TASK ITEM:
For the entries below, return every line from the top through the line with "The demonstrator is" exactly as it stands, omitting pictures.

*-*-*

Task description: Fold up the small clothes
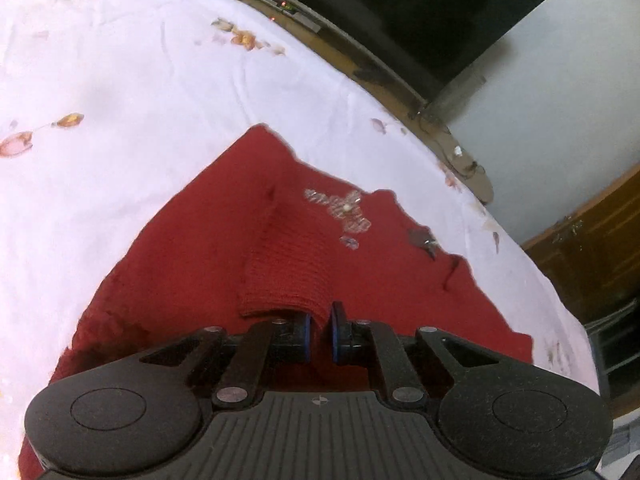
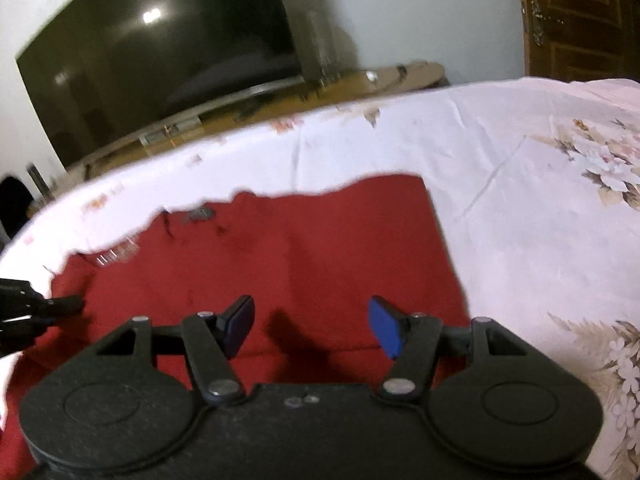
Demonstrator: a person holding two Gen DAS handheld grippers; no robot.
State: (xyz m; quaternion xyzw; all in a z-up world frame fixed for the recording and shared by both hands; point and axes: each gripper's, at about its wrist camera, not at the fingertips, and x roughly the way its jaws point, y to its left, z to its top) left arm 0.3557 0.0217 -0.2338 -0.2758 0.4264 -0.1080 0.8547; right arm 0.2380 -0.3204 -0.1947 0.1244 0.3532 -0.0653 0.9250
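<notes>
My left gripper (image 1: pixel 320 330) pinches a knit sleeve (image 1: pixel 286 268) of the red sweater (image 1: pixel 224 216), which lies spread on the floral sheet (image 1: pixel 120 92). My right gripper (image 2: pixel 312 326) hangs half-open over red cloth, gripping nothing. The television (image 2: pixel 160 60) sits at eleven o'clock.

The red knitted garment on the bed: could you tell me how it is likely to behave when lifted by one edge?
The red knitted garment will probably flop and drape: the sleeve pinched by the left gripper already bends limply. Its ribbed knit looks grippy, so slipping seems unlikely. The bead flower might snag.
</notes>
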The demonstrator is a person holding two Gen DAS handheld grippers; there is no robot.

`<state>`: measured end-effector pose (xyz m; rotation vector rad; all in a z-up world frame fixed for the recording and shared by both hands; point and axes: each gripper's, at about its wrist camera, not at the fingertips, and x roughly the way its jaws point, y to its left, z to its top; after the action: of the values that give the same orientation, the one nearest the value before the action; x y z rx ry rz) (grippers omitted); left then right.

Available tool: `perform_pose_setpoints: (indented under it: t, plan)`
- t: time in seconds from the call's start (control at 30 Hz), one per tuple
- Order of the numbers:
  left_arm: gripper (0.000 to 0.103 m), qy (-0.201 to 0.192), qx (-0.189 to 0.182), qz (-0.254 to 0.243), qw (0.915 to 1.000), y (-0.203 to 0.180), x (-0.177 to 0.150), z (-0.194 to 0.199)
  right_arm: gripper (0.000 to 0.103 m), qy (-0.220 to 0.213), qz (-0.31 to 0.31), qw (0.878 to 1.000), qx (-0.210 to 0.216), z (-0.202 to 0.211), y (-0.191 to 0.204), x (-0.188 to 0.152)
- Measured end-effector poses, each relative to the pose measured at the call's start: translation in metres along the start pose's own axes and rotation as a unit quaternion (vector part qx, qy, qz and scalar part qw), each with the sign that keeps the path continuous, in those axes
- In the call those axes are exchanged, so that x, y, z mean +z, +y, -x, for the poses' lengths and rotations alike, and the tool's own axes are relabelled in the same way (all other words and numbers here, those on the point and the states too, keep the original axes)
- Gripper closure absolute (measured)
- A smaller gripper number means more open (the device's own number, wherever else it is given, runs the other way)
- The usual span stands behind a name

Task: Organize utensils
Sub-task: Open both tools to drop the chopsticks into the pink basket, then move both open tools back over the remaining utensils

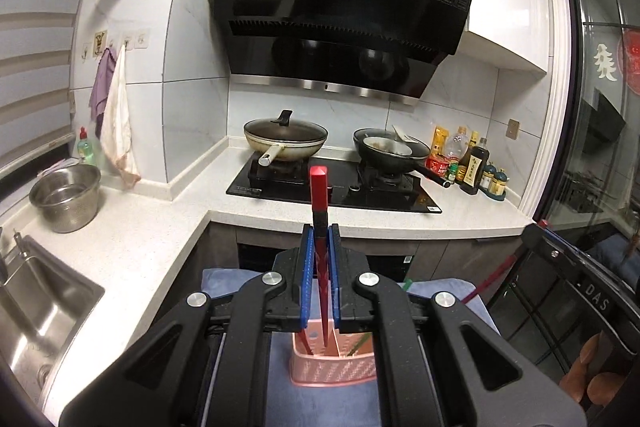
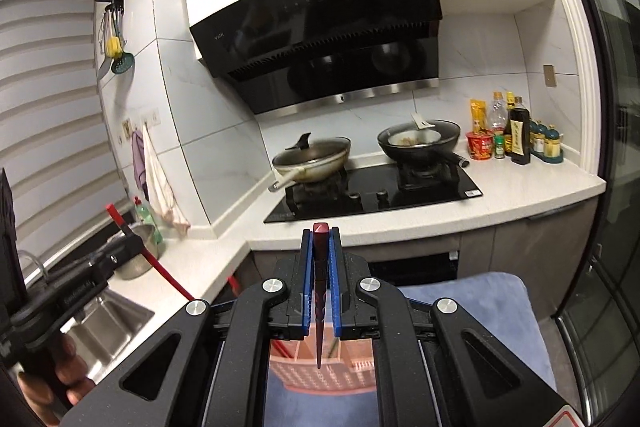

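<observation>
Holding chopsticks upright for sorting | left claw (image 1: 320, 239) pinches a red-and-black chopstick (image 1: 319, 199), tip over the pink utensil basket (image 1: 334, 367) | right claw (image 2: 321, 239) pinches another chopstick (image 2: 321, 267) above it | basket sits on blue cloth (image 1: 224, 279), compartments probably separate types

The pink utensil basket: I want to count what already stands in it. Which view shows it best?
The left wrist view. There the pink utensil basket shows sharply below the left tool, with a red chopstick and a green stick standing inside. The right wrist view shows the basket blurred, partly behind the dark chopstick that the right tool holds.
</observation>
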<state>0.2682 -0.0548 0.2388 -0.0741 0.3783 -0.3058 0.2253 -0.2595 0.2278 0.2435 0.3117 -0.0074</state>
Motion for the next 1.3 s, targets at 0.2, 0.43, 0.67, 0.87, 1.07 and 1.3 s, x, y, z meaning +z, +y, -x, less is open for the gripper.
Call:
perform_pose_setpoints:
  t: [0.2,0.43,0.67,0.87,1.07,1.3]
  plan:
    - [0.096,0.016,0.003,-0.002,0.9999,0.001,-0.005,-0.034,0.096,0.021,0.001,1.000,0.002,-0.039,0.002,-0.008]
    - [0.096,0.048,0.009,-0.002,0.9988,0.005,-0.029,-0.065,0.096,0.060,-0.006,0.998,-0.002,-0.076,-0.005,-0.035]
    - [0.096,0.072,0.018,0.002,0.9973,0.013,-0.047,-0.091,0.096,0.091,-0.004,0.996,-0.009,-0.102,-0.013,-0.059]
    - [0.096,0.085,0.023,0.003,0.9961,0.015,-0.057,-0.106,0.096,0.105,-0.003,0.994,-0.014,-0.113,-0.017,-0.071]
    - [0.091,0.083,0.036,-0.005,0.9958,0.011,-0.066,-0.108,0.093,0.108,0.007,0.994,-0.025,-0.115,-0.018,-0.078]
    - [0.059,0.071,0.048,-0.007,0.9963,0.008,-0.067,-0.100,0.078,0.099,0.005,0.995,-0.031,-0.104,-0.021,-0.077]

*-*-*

COMPLETED EXERCISE:
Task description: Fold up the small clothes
Demonstrator: a person holding two Gen DAS handheld grippers; no robot.
State: (xyz m; quaternion xyzw; all in a z-up world frame fixed for the recording and shared by both hands; point and axes: each gripper's, at about its wrist camera, not at the fingertips, and x roughly the way its jaws point, y to its left, z to its top) left arm 0.3557 0.0217 -0.2338 -0.2758 0.4264 -0.1080 0.8547; right arm 0.2380 -0.3204 -0.1947 0.1244 0.3532 -0.0653 0.9250
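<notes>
My left gripper (image 1: pixel 320 330) pinches a knit sleeve (image 1: pixel 286 268) of the red sweater (image 1: pixel 224 216), which lies spread on the floral sheet (image 1: pixel 120 92). My right gripper (image 2: pixel 312 326) hangs half-open over red cloth, gripping nothing. The television (image 2: pixel 160 60) sits at eleven o'clock.

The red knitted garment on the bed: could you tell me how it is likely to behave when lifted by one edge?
The red knitted garment will probably flop and drape: the sleeve pinched by the left gripper already bends limply. Its ribbed knit looks grippy, so slipping seems unlikely. The bead flower might snag.
</notes>
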The demonstrator is a person holding two Gen DAS handheld grippers; there is no robot.

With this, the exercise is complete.